Depicting the reading of the fortune of the baby Jesus, the painting by Josefa de Ayalla, commonly known as Josefa de Óbidos, is said by specialists to be "a masterpiece for [its] quality and rare iconography”.

Joaquim Caetano, director of the MNAA and art historian, told Lusa that this small painting is "an extraordinary piece, with a very rare subject".

He revealed that the piece, which was acquired at an auction in Germany in June by the Argentina-based collector and gallerist Jaime Eguiguren, is to be ceded for display for one month in the Lisbon museum.

"We were contacted by the collector, saying he had the piece, and he wanted to get an opinion from the museum,” Caetano said. “At the time, in the exchange of emails, I said that we would really like to show it in the MNAA."

He admitted to being surprised that Eguiguren immediately accepted the idea.

The coming to Portugal of this small-scale devotional painting – which until know has been totally unknown to specialists - arises in a particular context, which has to do with the fact that the piece, which is still in Germany, was only to be sent to the US after a month.

"In these circumstances, the collector made the work available in Lisbon for a month," said Caetano, who has already organised two sessions to talk about the painting, one on Friday at 6pm, the date of the inauguration, and another on 3 October, at the same time.

The work was sold in June for €220,000 at an auction in Bonn. At the time, the Portuguese state did try to buy it for the MNAA, but without success, because the value exceeded the funds available for the purpose.

The painting, which was sold at the Plückbaum auction house, with a reserve figure of €25,000, measures 23 by 29 cm. It was painted on copper plate and depicts the Virgin Mary with Jesus on her lap, being greeted by other women with children, while a gypsy takes the baby’s hand to read his fortune.

The scene takes place during the stay of Jesus’s family in Egypt; the association between that country and gypsies was common at the time and depicted in engravings and paintings in Portugal and Spain.

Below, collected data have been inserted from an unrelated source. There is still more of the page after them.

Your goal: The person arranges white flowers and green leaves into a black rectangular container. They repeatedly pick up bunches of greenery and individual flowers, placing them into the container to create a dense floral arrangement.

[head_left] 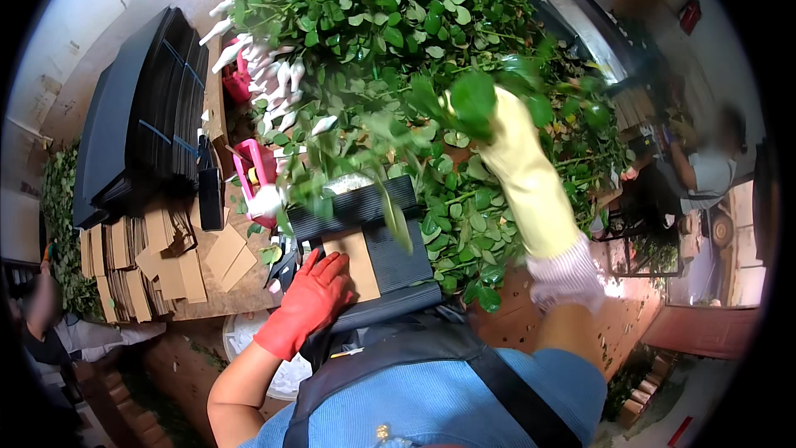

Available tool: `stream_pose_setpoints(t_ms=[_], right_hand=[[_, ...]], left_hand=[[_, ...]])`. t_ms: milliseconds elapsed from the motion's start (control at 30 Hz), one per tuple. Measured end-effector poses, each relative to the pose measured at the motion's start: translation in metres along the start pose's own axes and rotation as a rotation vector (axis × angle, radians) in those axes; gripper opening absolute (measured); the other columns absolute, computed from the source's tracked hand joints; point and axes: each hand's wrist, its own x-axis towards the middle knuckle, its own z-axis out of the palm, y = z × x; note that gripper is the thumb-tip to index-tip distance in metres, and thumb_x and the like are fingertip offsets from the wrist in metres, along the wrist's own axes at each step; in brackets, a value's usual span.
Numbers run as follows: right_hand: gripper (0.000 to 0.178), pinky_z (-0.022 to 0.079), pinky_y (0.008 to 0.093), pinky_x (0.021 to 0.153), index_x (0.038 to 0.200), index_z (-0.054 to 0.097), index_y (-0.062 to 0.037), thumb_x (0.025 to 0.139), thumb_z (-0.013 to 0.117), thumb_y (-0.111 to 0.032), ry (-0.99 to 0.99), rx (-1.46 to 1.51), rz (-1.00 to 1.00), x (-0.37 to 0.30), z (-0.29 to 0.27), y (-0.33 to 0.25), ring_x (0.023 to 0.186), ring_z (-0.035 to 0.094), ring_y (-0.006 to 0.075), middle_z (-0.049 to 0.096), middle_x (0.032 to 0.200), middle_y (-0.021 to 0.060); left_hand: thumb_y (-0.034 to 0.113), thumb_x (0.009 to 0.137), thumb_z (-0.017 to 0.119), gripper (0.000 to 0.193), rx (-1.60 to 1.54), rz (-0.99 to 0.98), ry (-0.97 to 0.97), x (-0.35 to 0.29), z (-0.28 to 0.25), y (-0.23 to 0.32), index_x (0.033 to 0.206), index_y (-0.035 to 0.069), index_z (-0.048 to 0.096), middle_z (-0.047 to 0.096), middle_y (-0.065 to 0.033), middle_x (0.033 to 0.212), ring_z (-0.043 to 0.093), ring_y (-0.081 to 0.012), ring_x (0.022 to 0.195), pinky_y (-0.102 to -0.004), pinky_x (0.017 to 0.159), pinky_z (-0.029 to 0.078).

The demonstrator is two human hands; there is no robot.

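My left hand [317,294], in a red rubber glove, lies with its fingers out on a brown cardboard piece [354,264]. That piece rests on a black corrugated sheet [400,253] bent up at its far and near edges. My right hand [489,116], in a long yellow glove with a striped cuff, is raised over the foliage and closed on a leafy stem [365,149]. Leaves hide most of its fingers. Blurred by motion, the stem stretches left over the sheet, toward a white-covered bud [267,200]. Several white-covered buds [278,83] lie beyond, by a heap of leafy stems [381,8].
Black folded sheets [149,108] stand stacked at the left, tied with blue straps. Cardboard pieces [149,270] lie before them, near a dark phone [211,199]. A pink tape dispenser [255,170] sits beside the sheet. Another person [709,166] is at the far right.
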Motion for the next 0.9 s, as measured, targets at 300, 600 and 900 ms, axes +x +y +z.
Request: stream_pose_setpoints(t_ms=[300,600,900], right_hand=[[0.015,0.040,0.0319,0.056,0.084,0.073,-0.0011,0.087,0.074,-0.015,0.018,0.102,1.137,-0.164,-0.035,-0.027,0.063,0.055,0.0146,0.066,0.073,0.0043],[0.029,0.057,0.0381,0.082,0.121,0.074,-0.0177,0.096,0.077,-0.033,-1.161,-0.744,0.716,-0.111,-0.064,-0.006,0.095,0.075,0.0234,0.079,0.104,0.0084],[0.077,0.050,0.0458,0.113,0.156,0.046,-0.0134,0.090,0.081,-0.025,-0.134,-1.331,-0.438,0.267,-0.052,-0.014,0.132,0.061,0.0403,0.058,0.151,0.0207]], left_hand=[[0.048,0.078,0.090,0.105,-1.085,-0.333,0.131,0.000,0.010,0.000,0.160,0.008,0.038,0.057,-0.0116,0.154,0.045,-0.0289,0.149,-0.0533,0.130,0.020],[0.037,0.076,0.091,0.044,-0.418,-0.006,0.197,-0.001,0.012,-0.007,0.116,0.020,0.079,0.063,-0.0208,0.137,0.056,-0.0438,0.134,-0.0694,0.116,0.035],[0.038,0.091,0.076,0.034,-0.445,0.054,0.043,0.004,-0.011,-0.013,0.122,0.022,0.078,0.056,-0.0235,0.144,0.052,-0.0455,0.135,-0.0611,0.116,0.037]])
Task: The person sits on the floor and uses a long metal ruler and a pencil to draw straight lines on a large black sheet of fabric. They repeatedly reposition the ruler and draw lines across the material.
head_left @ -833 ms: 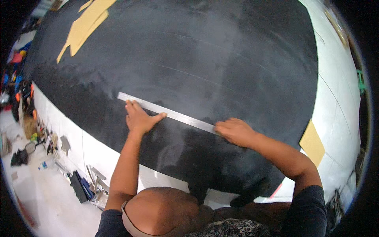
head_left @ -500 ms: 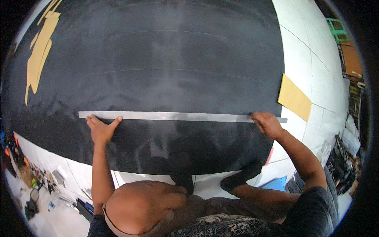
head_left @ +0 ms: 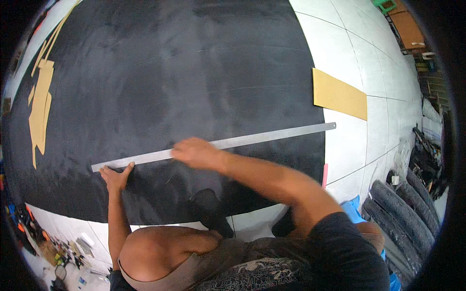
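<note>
Head view: large black sheet (head_left: 184, 87) spread flat on a white tiled floor (head_left: 369, 63), filling most of the frame. Long metal ruler (head_left: 262, 138) lies across the sheet's lower part, slanting up from its left end near the lower left to its right end, which runs just past the sheet's right edge onto the tiles.

Left hand (head_left: 115, 177): fingers spread, pressed flat on the sheet at the ruler's left end, fingertips touching the ruler's lower edge. Open, gripping nothing.

Right hand (head_left: 196, 153): rests on top of the ruler, a little left of its middle, arm reaching across from the lower right. Blurred; fingers look loosely curled over the strip, but whether they clasp it or only press on it I cannot tell.

Dark shoe (head_left: 211, 208) stands on the sheet's lower edge, below the right hand.

Surroundings: tan cardboard rectangle (head_left: 340, 94) flat on the tiles, right of the sheet and above the ruler's right end, apart from it. Tan paper strips (head_left: 41, 106) lie on the sheet near its left edge. Dark rolls of material (head_left: 403, 213) lie side by side on the floor at the lower right. Small clutter of tools (head_left: 58, 250) on the floor at the lower left, too small to identify; no container with visible contents made out
</note>
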Action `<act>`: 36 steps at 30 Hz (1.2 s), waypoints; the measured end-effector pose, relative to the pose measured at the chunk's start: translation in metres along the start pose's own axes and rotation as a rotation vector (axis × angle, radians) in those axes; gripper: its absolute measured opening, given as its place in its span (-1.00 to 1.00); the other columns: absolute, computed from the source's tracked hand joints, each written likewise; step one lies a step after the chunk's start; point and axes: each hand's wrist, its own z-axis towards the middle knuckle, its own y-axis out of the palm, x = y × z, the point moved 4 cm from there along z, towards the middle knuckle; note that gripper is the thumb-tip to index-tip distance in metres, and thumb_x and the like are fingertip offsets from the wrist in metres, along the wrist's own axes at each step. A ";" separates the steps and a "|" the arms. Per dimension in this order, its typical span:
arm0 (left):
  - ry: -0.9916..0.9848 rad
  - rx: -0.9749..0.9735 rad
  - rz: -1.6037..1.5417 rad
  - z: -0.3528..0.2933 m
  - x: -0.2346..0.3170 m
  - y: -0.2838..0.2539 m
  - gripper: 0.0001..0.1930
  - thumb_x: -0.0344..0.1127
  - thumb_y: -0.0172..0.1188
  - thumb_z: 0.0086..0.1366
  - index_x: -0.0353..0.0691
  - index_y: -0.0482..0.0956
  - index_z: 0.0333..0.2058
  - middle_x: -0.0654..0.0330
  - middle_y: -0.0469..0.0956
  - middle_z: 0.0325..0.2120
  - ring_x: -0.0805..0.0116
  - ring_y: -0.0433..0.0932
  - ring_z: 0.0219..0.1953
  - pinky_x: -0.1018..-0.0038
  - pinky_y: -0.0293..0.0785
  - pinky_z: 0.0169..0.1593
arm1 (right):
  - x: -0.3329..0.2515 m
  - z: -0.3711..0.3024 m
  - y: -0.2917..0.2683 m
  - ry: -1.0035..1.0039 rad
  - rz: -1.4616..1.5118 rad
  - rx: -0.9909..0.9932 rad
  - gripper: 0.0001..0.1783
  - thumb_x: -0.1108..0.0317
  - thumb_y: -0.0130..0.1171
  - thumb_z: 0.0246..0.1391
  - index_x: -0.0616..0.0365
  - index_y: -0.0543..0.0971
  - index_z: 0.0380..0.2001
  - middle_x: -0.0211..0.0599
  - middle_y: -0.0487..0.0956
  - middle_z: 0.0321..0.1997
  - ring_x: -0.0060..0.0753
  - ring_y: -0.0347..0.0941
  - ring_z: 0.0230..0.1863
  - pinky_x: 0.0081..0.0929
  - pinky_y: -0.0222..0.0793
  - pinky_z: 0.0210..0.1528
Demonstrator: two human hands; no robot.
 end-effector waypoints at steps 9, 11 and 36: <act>0.023 -0.039 -0.094 -0.003 0.021 0.005 0.49 0.49 0.44 -0.12 -0.75 -0.09 0.34 -0.52 -0.22 0.42 -0.34 -0.24 0.51 -0.03 -0.10 0.51 | -0.003 0.020 0.002 0.166 -0.009 -0.176 -0.76 0.41 0.10 0.18 0.08 0.62 -0.11 -0.21 0.67 -0.02 -0.08 0.54 0.06 -0.07 0.44 0.12; 0.039 -0.039 -0.088 -0.005 0.012 -0.002 0.50 0.52 0.42 -0.12 -0.74 -0.10 0.35 -0.52 -0.20 0.42 -0.32 -0.25 0.52 -0.05 -0.11 0.51 | 0.015 -0.025 -0.041 0.258 0.088 -0.255 -0.69 0.39 0.09 0.24 0.11 0.61 0.02 -0.09 0.64 0.08 0.05 0.52 0.17 -0.06 0.42 0.22; -0.016 0.098 -0.110 -0.073 -0.008 0.023 0.30 0.56 0.27 0.02 -0.32 0.01 0.47 -0.27 -0.08 0.48 -0.21 -0.14 0.53 -0.20 -0.20 0.47 | 0.053 -0.407 -0.247 0.631 -0.346 -0.159 -0.41 0.44 0.27 0.07 0.28 0.49 0.22 0.14 0.51 0.09 0.17 0.43 0.12 -0.02 0.31 0.22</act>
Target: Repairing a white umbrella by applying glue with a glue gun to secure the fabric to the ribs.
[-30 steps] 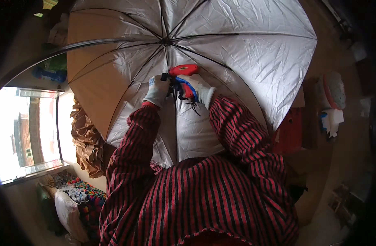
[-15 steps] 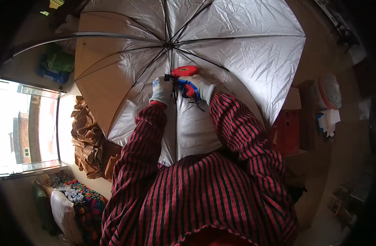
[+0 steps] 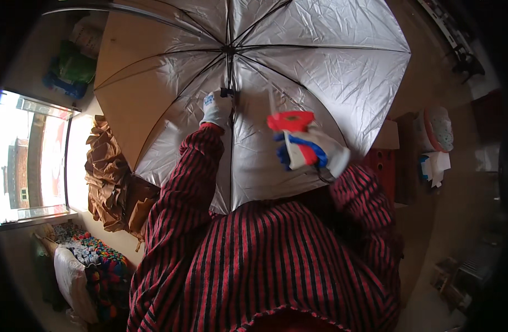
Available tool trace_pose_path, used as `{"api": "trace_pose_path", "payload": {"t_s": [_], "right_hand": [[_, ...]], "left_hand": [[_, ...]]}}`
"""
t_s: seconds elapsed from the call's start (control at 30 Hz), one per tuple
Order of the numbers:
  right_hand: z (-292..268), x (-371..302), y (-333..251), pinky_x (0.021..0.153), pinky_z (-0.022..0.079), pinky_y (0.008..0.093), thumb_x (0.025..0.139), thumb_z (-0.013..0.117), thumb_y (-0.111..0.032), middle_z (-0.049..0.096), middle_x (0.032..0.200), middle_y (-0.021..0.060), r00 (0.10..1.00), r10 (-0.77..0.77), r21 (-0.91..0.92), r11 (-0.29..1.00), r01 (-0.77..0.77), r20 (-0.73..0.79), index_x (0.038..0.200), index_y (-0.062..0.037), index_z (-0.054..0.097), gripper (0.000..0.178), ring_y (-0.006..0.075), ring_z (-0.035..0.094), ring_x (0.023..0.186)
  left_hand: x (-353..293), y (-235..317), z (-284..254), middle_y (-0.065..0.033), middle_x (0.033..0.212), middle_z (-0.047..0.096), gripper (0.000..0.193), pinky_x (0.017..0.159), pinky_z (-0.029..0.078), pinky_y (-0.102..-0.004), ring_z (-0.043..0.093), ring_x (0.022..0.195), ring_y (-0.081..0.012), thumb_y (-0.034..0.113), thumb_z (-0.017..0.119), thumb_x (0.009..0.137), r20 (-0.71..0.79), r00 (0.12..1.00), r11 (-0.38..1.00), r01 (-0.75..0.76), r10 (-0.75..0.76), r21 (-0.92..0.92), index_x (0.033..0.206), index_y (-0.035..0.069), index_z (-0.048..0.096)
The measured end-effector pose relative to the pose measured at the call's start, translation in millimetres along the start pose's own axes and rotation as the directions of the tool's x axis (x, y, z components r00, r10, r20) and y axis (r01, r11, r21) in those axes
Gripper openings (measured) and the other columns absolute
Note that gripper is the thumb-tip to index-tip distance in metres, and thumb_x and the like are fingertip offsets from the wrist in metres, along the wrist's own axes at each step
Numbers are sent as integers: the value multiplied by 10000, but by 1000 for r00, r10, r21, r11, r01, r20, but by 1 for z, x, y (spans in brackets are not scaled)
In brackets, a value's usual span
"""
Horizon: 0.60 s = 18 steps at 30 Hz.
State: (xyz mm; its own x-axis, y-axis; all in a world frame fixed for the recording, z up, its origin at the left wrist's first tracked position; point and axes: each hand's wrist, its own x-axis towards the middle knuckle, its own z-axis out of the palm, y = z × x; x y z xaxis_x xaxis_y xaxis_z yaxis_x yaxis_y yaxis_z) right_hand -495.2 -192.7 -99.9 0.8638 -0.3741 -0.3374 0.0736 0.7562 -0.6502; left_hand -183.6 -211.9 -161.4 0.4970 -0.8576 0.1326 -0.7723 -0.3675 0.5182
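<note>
An open umbrella [image 3: 342,77] with a silvery inner side and thin dark ribs lies spread before me, its hub [image 3: 227,50] at the upper middle. My left hand [image 3: 214,109], in a white glove, is closed on a small black piece [image 3: 226,92] next to the umbrella's central line; the exact kind of that piece is unclear. To the right, my right hand [image 3: 317,149], in a white glove with a blue palm, grips a red pistol-shaped hand tool [image 3: 291,120]. The tool is held above the silver fabric, apart from my left hand, and is slightly blurred.
Crumpled brown paper [image 3: 107,177] lies at the left, beside a bright window [image 3: 32,155]. Colourful bundled goods [image 3: 99,252] sit at the lower left. On the right are a red box [image 3: 384,166], a round tub [image 3: 435,130] and a white carton [image 3: 435,166].
My right hand has drawn the red tool away from my left hand, to the right and nearer to me. My left hand stays by the umbrella's middle; the view has shifted slightly.
</note>
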Motion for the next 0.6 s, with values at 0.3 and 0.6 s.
{"api": "trace_pose_path", "payload": {"t_s": [0.3, 0.6], "right_hand": [[-34, -101, 16, 727, 550, 396, 910, 544, -267, 642, 960, 152, 979, -170, 166, 968, 188, -115, 1275, 61, 424, 505, 267, 659, 817], [-67, -81, 37, 793, 528, 422, 938, 475, -302, 616, 1038, 157, 948, -241, 33, 967, 253, -207, 1347, 27, 342, 542, 260, 637, 917]], "left_hand": [[7, -20, 17, -201, 794, 658, 228, 689, 504, -407, 651, 771, -326, 215, 579, 784, 40, 998, 987, 58, -53, -148, 903, 54, 687], [21, -47, 21, -15, 909, 661, 281, 676, 495, -268, 599, 737, -141, 74, 641, 811, 275, 944, 686, 321, -179, -653, 1090, 49, 639]]}}
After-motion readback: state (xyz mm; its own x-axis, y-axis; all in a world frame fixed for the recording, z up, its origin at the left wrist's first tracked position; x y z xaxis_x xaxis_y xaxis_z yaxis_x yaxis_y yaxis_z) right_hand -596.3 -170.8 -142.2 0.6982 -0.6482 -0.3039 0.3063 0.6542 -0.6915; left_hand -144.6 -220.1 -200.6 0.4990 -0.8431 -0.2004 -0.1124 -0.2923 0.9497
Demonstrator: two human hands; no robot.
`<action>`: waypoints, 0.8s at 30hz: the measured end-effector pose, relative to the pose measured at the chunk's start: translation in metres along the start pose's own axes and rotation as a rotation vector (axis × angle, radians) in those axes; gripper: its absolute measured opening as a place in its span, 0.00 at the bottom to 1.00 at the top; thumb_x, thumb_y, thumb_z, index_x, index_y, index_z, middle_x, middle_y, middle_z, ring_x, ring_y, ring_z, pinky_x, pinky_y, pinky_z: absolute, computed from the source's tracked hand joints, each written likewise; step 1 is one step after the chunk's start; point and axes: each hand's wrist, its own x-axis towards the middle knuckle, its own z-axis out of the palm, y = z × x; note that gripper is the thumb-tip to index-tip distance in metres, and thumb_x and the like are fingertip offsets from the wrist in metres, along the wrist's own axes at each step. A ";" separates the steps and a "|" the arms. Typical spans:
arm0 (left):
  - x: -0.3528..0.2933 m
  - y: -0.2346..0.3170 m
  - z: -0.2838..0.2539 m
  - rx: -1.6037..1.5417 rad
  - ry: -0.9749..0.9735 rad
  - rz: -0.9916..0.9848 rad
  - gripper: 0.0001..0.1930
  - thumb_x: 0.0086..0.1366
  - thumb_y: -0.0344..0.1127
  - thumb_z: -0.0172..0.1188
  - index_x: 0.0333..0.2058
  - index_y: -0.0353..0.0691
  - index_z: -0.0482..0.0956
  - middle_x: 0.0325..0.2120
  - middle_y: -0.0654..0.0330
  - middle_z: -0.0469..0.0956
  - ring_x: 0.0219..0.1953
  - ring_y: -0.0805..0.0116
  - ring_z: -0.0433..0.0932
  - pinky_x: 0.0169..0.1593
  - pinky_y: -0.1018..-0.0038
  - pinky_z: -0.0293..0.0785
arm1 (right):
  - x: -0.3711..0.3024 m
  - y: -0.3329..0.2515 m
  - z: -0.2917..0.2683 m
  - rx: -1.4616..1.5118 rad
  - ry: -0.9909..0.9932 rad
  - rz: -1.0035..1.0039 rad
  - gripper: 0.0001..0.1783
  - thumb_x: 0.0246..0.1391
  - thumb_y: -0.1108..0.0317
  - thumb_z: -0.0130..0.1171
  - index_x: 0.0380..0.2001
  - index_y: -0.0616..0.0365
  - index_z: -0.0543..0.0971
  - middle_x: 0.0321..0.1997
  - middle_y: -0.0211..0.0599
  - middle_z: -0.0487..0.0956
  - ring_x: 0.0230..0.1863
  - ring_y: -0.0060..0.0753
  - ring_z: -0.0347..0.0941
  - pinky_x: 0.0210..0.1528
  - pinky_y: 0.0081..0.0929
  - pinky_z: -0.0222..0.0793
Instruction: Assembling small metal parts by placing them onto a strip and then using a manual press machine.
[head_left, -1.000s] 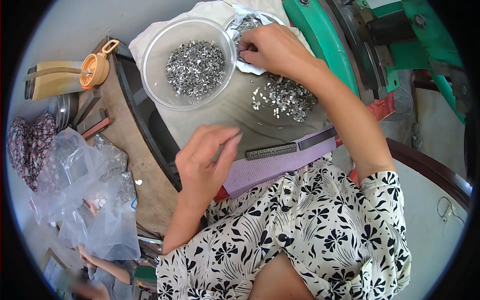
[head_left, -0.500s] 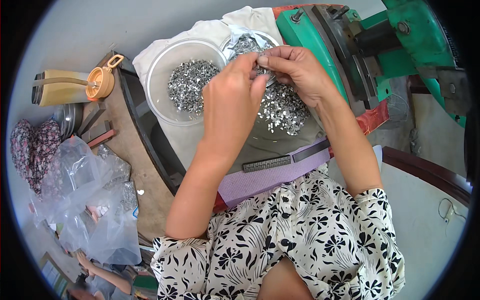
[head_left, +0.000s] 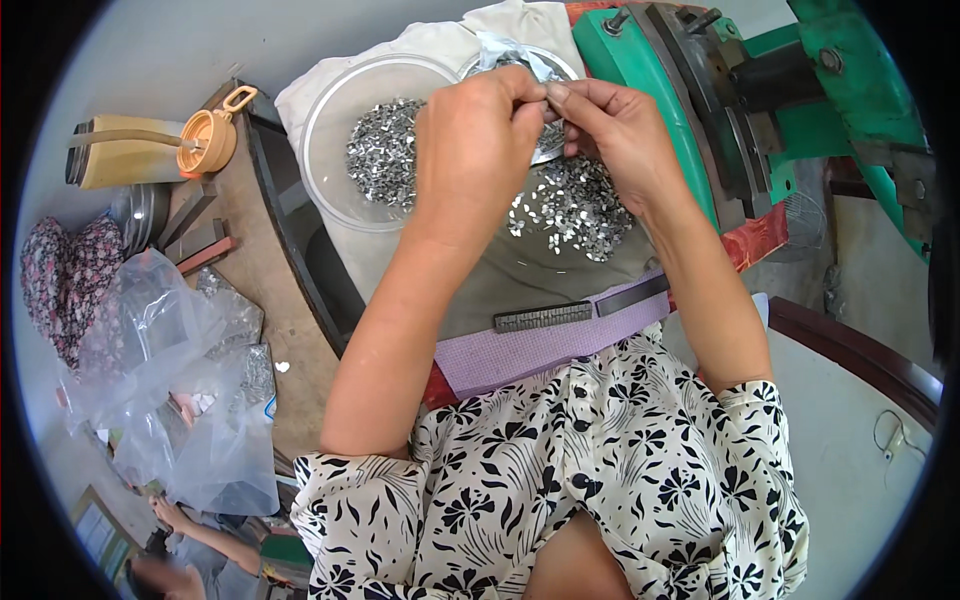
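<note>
My left hand and my right hand meet at the fingertips over the far side of the work surface. Both are pinched closed; whatever is between the fingers is too small and covered to make out. Behind them stands a round bowl with metal bits and a crumpled pale wrapping, partly hidden by my hands. Left of my left hand is a translucent tub with a heap of small metal pieces. Below my right hand, a loose pile of shiny metal pieces lies on the cloth.
A green machine stands to the right. Near my body lie a black comb-like strip and a purple mat. On the left side table are an orange-lidded bottle, plastic bags and flat bars. Another person sits lower left.
Both hands, still pinched together, have shifted slightly right and farther away. The whole view has moved a little. The metal piles look much the same.
</note>
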 end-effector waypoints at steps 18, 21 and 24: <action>-0.011 0.004 0.011 -0.622 0.051 -0.230 0.04 0.60 0.26 0.62 0.31 0.30 0.81 0.25 0.53 0.84 0.27 0.71 0.84 0.31 0.75 0.77 | -0.010 0.005 -0.009 0.262 -0.077 0.038 0.14 0.60 0.65 0.66 0.46 0.60 0.84 0.30 0.24 0.79 0.28 0.14 0.71 0.29 0.16 0.74; -0.018 0.006 0.007 -0.707 0.008 -0.254 0.04 0.64 0.24 0.61 0.35 0.28 0.81 0.28 0.56 0.84 0.31 0.76 0.83 0.35 0.80 0.79 | -0.009 0.010 -0.012 0.331 -0.115 0.072 0.14 0.58 0.64 0.68 0.44 0.60 0.85 0.31 0.24 0.80 0.28 0.13 0.71 0.29 0.15 0.74; -0.021 0.005 0.003 -0.665 -0.036 -0.241 0.05 0.66 0.23 0.60 0.38 0.28 0.81 0.32 0.58 0.84 0.33 0.77 0.83 0.39 0.82 0.80 | -0.010 0.010 -0.010 0.288 -0.107 0.053 0.13 0.58 0.64 0.68 0.42 0.61 0.85 0.31 0.24 0.80 0.28 0.13 0.70 0.29 0.16 0.73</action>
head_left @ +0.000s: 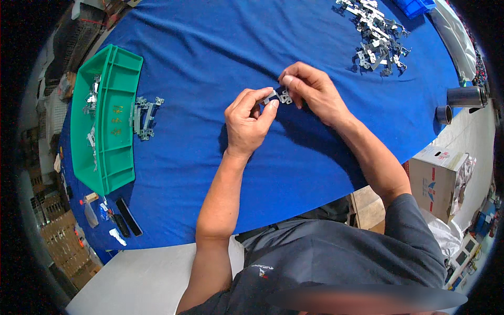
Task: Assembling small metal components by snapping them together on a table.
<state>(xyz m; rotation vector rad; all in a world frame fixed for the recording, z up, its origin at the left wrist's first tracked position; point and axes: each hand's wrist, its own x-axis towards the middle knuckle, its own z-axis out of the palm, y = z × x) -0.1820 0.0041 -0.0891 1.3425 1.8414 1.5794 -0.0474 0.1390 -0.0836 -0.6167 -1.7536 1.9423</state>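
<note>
A small silvery metal bracket is held above the blue cloth, near the middle of the view. My left hand pinches its left end between thumb and fingers. At the bracket's other end is my right hand, with thumb and forefinger drawn together. Whatever those right fingertips grip is too small to make out. Part of the bracket is hidden behind my left fingers.
On the left stands a green divided bin holding metal parts and small brass-coloured pieces. Several brackets lie beside it. A heap of metal brackets sits at the far right, near a blue tray. A dark cup stands at the right edge.
</note>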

Caetano told Lusa that the piece was much in demand at the auction, which was attended by Portuguese and foreign collectors, as well as museums, before it was secured by Eguiguren, who has several galleries, including in Europe and the US.

The painting is thought to have changed hands outside Portugal in the 1980s but was only known to the public when it emerged at this auction in Germany. Caetano has previously been conservatist at the MNAA and was one of the commissioners for a 2015 show there dedicated to Josefa de Óbidos and her relation to the Portuguese Baroque.

He believes there other unknown works by the artist may well come onto the market, "especially since, with gender issues currently in focus, the fact that it is a woman artist of great talent of the Baroque period [means that] her work will be more valued."

Josefa de Óbidos was born in Seville in 1630 and died in Óbidos in 1684. She learned her trade from his father, Baltazar Gomes Figueira, in whose workshop she worked, and received a religious education at the Convent of Santa Ana in Coimbra between 1644 and 1646, in which year she went to live in Óbidos.

There are works by her in the Louvre Museum in Paris and the Walters Art Museum in Baltimore, in the US, as well in the MNAA and in museums in Porto, Coimbra, Guimarães and Évora.

The first known exhibition with works by Josefa de Óbidos was in the late 1940s at the MNAA, in which all of her paintings in its collection were displayed.